▶ GOAL OF THE EXERCISE:
Please return each line of the listing below exactly as written.

▶ ENTRIES SHOWN:

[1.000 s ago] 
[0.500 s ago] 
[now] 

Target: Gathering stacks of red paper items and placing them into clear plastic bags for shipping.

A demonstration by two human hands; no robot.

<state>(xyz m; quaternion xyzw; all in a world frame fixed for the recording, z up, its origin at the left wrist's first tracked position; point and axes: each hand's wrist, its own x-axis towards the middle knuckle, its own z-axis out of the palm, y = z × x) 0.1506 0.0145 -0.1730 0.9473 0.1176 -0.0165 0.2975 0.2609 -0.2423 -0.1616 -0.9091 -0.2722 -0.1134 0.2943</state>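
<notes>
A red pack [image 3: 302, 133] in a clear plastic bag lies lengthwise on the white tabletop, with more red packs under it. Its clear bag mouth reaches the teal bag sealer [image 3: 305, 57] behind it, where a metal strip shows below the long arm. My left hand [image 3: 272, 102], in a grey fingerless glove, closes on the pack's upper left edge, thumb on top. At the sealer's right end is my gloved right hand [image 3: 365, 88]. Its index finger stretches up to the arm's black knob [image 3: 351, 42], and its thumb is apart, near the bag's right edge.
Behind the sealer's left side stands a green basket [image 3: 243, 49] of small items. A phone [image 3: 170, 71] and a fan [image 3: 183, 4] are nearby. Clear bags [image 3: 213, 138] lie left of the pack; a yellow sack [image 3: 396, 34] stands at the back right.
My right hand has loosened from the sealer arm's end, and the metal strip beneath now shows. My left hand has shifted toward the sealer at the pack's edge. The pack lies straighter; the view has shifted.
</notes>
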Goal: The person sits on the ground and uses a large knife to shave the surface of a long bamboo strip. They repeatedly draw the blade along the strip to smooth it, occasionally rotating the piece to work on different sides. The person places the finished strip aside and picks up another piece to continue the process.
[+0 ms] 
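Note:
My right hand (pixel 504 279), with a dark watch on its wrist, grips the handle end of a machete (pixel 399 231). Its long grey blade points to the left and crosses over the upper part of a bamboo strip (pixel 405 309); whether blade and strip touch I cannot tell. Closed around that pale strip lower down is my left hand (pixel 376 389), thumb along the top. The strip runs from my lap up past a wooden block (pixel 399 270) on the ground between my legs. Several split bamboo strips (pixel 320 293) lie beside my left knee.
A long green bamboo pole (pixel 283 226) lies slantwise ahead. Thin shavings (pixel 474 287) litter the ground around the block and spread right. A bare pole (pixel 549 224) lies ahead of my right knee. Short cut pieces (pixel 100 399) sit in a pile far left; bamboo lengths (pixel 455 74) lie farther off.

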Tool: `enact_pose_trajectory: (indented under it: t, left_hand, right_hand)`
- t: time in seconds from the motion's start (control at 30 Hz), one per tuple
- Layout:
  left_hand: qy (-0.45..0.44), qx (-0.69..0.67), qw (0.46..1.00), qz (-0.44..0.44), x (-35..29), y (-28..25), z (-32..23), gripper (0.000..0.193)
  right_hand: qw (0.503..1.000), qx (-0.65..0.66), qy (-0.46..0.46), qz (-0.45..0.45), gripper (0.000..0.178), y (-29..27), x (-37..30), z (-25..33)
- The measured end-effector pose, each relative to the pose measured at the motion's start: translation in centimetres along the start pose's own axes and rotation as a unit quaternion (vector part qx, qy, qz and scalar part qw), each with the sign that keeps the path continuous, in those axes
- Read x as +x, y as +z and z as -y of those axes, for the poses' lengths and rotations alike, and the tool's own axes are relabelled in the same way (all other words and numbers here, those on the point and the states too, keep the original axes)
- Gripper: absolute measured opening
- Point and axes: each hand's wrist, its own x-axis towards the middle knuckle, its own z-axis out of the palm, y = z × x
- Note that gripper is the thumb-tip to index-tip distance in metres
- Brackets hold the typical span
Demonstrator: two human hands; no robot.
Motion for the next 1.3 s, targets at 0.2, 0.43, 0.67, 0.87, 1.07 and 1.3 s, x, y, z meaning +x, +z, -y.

▶ SOLUTION TO THE PROBLEM:
[1.000 s ago] 
[0.500 s ago] 
[now] 

Target: Gathering stacks of red paper items and placing them into clear plastic bags for shipping.

A demonstration by two human hands; no robot.

<state>(xyz m; quaternion xyzw; all in a world frame fixed for the recording, z up, its origin at the left wrist's first tracked position; point and axes: each hand's wrist, its own x-axis towards the middle knuckle, its own z-axis out of the palm, y = z × x) 0.1506 0.0145 -0.1730 0.9473 0.1176 -0.0165 0.2975 0.2609 -0.2423 -0.1616 -0.9091 -0.2722 -0.1134 0.2943</state>
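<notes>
A red pack [image 3: 302, 133] in a clear plastic bag lies lengthwise on the white tabletop, with more red packs under it. Its clear bag mouth reaches the teal bag sealer [image 3: 305, 57] behind it, where a metal strip shows below the long arm. My left hand [image 3: 272, 102], in a grey fingerless glove, closes on the pack's upper left edge, thumb on top. At the sealer's right end is my gloved right hand [image 3: 365, 88]. Its index finger stretches up to the arm's black knob [image 3: 351, 42], and its thumb is apart, near the bag's right edge.
Behind the sealer's left side stands a green basket [image 3: 243, 49] of small items. A phone [image 3: 170, 71] and a fan [image 3: 183, 4] are nearby. Clear bags [image 3: 213, 138] lie left of the pack; a yellow sack [image 3: 396, 34] stands at the back right.
My right hand has loosened from the sealer arm's end, and the metal strip beneath now shows. My left hand has shifted toward the sealer at the pack's edge. The pack lies straighter; the view has shifted.
</notes>
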Goal: The person sits on the ground and uses a large knife to shave the surface of a long bamboo strip. They repeatedly draw the blade along the strip to smooth it, occasionally rotating the piece to work on different sides. The person places the finished strip aside and picks up another piece to continue the process.
[+0 ms] 
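Note:
My right hand (pixel 504 279), with a dark watch on its wrist, grips the handle end of a machete (pixel 399 231). Its long grey blade points to the left and crosses over the upper part of a bamboo strip (pixel 405 309); whether blade and strip touch I cannot tell. Closed around that pale strip lower down is my left hand (pixel 376 389), thumb along the top. The strip runs from my lap up past a wooden block (pixel 399 270) on the ground between my legs. Several split bamboo strips (pixel 320 293) lie beside my left knee.
A long green bamboo pole (pixel 283 226) lies slantwise ahead. Thin shavings (pixel 474 287) litter the ground around the block and spread right. A bare pole (pixel 549 224) lies ahead of my right knee. Short cut pieces (pixel 100 399) sit in a pile far left; bamboo lengths (pixel 455 74) lie farther off.
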
Tool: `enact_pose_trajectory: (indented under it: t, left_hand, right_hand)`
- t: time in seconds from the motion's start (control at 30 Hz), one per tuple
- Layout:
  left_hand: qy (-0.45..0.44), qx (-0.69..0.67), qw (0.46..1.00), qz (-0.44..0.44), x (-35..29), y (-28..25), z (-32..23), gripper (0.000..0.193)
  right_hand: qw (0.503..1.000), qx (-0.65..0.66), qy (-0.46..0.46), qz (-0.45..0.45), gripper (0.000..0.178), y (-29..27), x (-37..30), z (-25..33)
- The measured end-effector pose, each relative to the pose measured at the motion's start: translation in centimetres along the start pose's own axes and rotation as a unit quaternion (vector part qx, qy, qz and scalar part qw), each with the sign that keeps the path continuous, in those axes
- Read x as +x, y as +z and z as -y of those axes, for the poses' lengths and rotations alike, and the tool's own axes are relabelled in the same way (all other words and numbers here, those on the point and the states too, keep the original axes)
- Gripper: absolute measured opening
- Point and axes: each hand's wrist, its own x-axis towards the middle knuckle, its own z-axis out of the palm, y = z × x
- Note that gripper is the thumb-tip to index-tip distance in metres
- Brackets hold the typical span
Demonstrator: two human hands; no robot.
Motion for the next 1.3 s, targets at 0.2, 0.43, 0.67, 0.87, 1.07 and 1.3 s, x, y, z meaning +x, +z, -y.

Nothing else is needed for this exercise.